1

The question I have is regarding the identification of a series of string in python. Let me explain what I am trying to do:

A string such as tom and jerry could also be written as in lowercase

  1. tom n jerry
  2. tom_jerry
  3. tom & jerry
  4. tom and jerry

and so on and so forth. As you can see there in the minimal example, there were 4 possible ways where even if I created a dictionary with these 3 ways, i will miss out on a string containing tom _ jerry. What can I do to recognize tom and jerry, creating many rules seems very inefficient. Is there a more efficient way to do this ?

Slartibartfast
  • 1,058
  • 4
  • 26
  • 60
  • 2
    Recognizing all possibilities will require artificial intelligence. Maybe a NLP library can do this. – Barmar Aug 26 '22 at 20:07
  • 3
    It really depends on your acceptance criteria. For this specific example you could do `s.startswith("tom") and s.endswith("jerry")` to test a given string `s` and it'd return true for all of the examples. But it would also return true for really huge strings that you might not want to accept, and it would return false on minor mispellings of either `tom` or `jerry`, which you also might not want. – Samwise Aug 26 '22 at 20:08
  • 3
    A better approach might be to compute the Levenshtein distance (which is relatively straightforward) and decide on a particular threshold that is "close enough" for your purposes. – Samwise Aug 26 '22 at 20:09
  • 1
    There are fundamentally two ways to do this: (1) Use NLP. This might be a bit over-the-top depending on your use case. (2) Create a set of rules, such as `s.startswith("tom") and s.endswith("jerry") and len(s) < 15` – Lecdi Aug 26 '22 at 20:13
  • @Lecdi I dont think I can do that because the string is part of sentence, – Slartibartfast Aug 26 '22 at 20:15
  • Does this answer your question? [Find the similarity metric between two strings](https://stackoverflow.com/questions/17388213/find-the-similarity-metric-between-two-strings) – Bohdan Aug 26 '22 at 20:30
  • Find a way of extracting the string to be checked, and perform some tests on it. You will need to decide what tests to use. I would probably do: `s = s.lower().strip(" \t\n_-"); s.startswith("tom") and s.endswith("jerry") and s[3:-5].strip(" \t\n_-'") in ("", "and", "&", "n")` – Lecdi Aug 26 '22 at 20:32

2 Answers2

2

This will find any of those combinations in a sentence:

combo = "tom n jerry"
string = "This is an episode of" + combo + "that deals with something."
substring = string[string.find("tom"):string.find("jerry")+5]
print(substring)
stefan_aus_hannover
  • 1,777
  • 12
  • 13
2

You could attempt this using a sequence matcher.

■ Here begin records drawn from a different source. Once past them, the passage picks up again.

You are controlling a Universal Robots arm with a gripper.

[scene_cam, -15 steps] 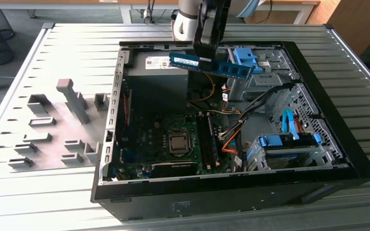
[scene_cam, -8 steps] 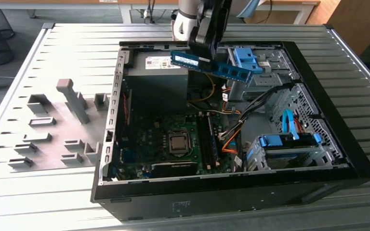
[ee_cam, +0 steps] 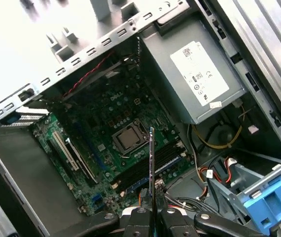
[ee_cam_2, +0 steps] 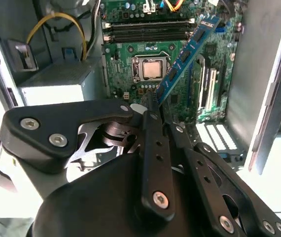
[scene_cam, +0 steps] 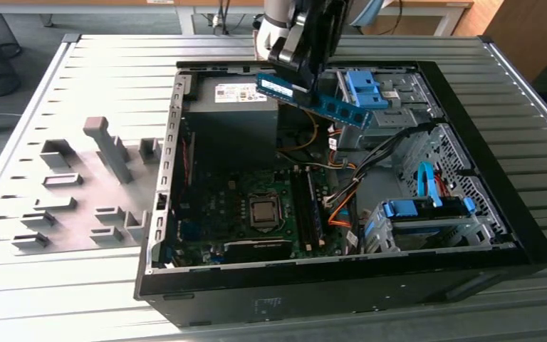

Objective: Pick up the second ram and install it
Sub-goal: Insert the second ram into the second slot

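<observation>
My gripper [scene_cam: 298, 71] hangs over the back of the open computer case [scene_cam: 501, 235], shut on the second ram [scene_cam: 319, 101], a long blue-green stick with black chips. The stick is held in the air, tilted, well above the motherboard [scene_cam: 226, 214]. In the second wrist view the ram [ee_cam_2: 187, 52] reaches out from the gripper [ee_cam_2: 154, 106] over the board. It shows edge-on in the first wrist view, ram [ee_cam: 151, 158] above the gripper [ee_cam: 151, 211]. The long black memory slots [scene_cam: 308, 206] [ee_cam_2: 148, 30] [ee_cam: 160, 160] lie beside the processor socket [scene_cam: 265, 211].
A grey power supply [scene_cam: 231, 96] fills the case's far corner. Blue drive brackets [scene_cam: 426, 210] and orange and black cables [scene_cam: 345, 203] sit on the exterior view's right. Grey fixture blocks [scene_cam: 93, 185] stand on the slatted table [scene_cam: 65, 285], on the exterior view's left.
</observation>
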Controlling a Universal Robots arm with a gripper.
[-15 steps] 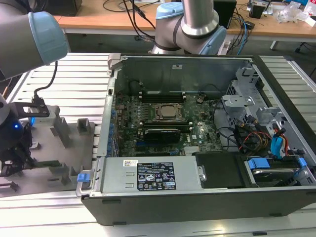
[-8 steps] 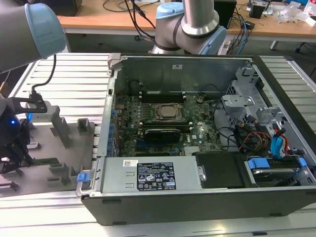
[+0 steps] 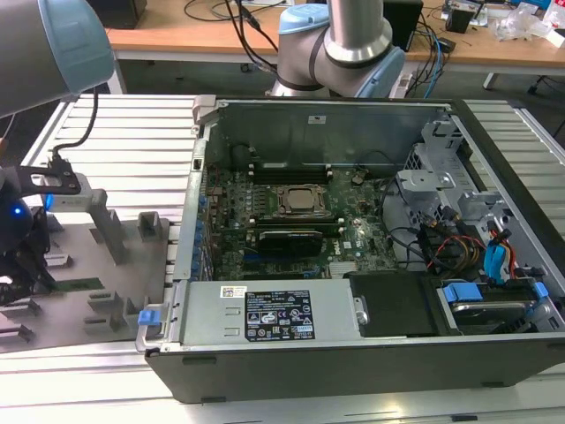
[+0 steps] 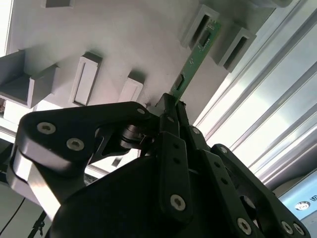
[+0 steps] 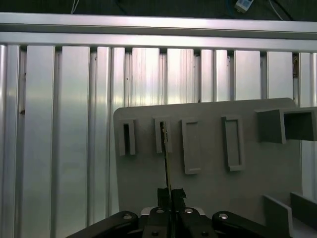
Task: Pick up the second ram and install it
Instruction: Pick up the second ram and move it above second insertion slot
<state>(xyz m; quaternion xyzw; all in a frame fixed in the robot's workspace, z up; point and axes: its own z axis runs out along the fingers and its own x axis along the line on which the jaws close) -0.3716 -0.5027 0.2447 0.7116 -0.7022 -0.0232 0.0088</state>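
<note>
Ribbed aluminium counter (image 3: pixel 115 141) underneath, carrying one grey fixture plate (image 5: pixel 213 188) and, at the exterior view's right, one open computer case (image 3: pixel 353 349) with its motherboard (image 3: pixel 300 221) bare. Counted in the first wrist view: four slotted holders (image 5: pixel 233 144) in a row on the plate, one larger open block (image 5: pixel 285 125) past the row's end, one second ram (image 5: pixel 167 158). Shows edge-on there as a thin line, far end in a holder with one neighbour on one side and two on the other. Jaws clenched down to the board's thickness, fingertips (image 5: pixel 162 194) grasping the near end of the second ram. Likewise in the second wrist view: second ram (image 4: pixel 190 64) running green from the black tips out to its holder. All of it over the plate, well apart from the case.
</note>
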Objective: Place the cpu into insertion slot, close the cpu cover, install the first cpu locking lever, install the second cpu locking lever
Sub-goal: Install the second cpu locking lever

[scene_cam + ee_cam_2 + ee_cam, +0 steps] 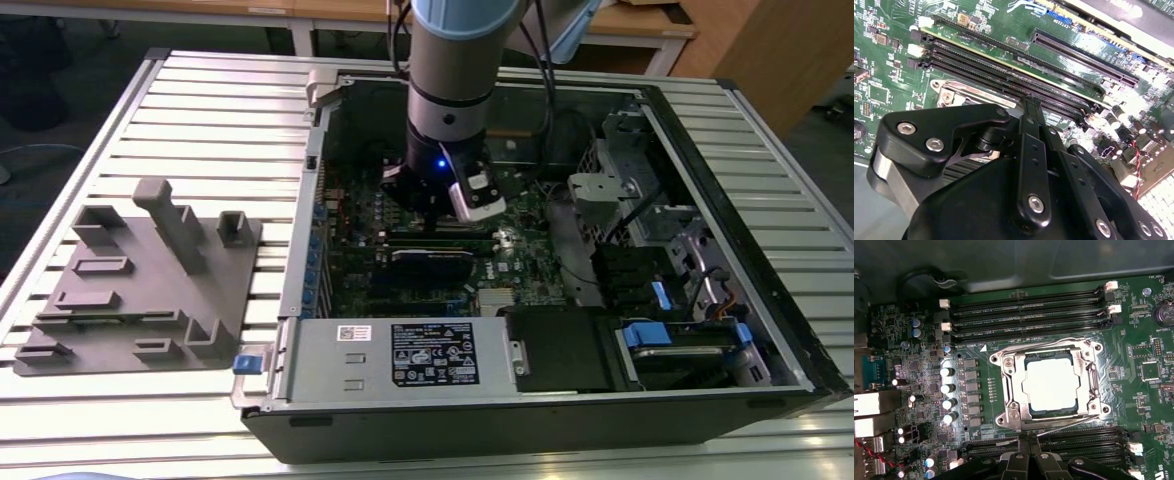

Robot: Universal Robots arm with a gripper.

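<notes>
Black and linkage-built, the end effector [1028,449] hangs low inside the open black computer case [747,395], and in both wrist views its two fingers run side by side to a near-touching tip with nothing between them, so it is drawn narrow and carries nothing. In the first wrist view the small flat square cpu with its dull silver-grey top [1050,383] already sits in the square black-rimmed insertion slot [1028,359], and the thin square metal cpu cover with its large central cutout [1010,387] lies flat around it, so placing and covering look done. Taking the insertion slot as the mark, the fingertips stand just off one of its edges, over the near bank of long narrow black memory slots [1084,440], with the chip straight ahead of them and apart from them. A thin wire locking lever [1061,427] runs along that same near edge of the slot, its long axis crosswise to the fingers; whether it is latched cannot be told, and the fingertips seem nearest to it. In the exterior view the case rests on a slatted metal table [80,150], with a grey moulded fixture block [134,290] well apart from the slot, outside the case towards the exterior view's left. A white label [433,354] sits on the grey power-supply box; its print is left unread.
</notes>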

from difflib import SequenceMatcher

def checkMatch(firstWord: str, secondWord: str, strictness: float):
    ratio = SequenceMatcher(None, firstWord.strip(), secondWord.strip()).ratio()
    if ratio > strictness:
        return 1
    return 2

if __name__ == "__main__":
    originalWord = "tom and jerry"
    toMatch = "tom_jerry" # chose this one as it is the least likely in your example
    toMatch.lower() # easier to match if you lower or upper both the original and the match
    strictness = 0.6 # a strictness of 0.6 would mean the words are generally pretty similiar
    print(checkMatch(originalWord, toMatch, strictness))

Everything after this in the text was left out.